(Data extracted from a collection)

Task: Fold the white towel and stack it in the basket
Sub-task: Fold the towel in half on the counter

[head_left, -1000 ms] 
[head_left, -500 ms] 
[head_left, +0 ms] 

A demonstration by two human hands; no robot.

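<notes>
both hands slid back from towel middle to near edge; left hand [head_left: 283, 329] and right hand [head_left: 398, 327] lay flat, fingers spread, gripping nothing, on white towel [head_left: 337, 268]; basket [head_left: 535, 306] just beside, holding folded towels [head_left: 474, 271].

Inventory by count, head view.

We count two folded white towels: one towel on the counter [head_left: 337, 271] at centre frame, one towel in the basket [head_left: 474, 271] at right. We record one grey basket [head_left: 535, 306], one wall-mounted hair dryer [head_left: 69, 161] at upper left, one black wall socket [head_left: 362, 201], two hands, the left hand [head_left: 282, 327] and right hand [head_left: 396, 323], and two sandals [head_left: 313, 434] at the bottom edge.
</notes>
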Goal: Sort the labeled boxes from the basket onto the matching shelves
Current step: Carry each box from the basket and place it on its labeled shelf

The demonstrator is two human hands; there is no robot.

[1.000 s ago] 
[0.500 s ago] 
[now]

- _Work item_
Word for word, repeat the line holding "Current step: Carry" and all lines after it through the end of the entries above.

- _Expected output_
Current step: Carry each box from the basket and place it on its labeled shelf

The demonstrator is two human hands; there is no robot.

[1.000 s ago] 
[0.500 s ago] 
[now]

This output is now finished.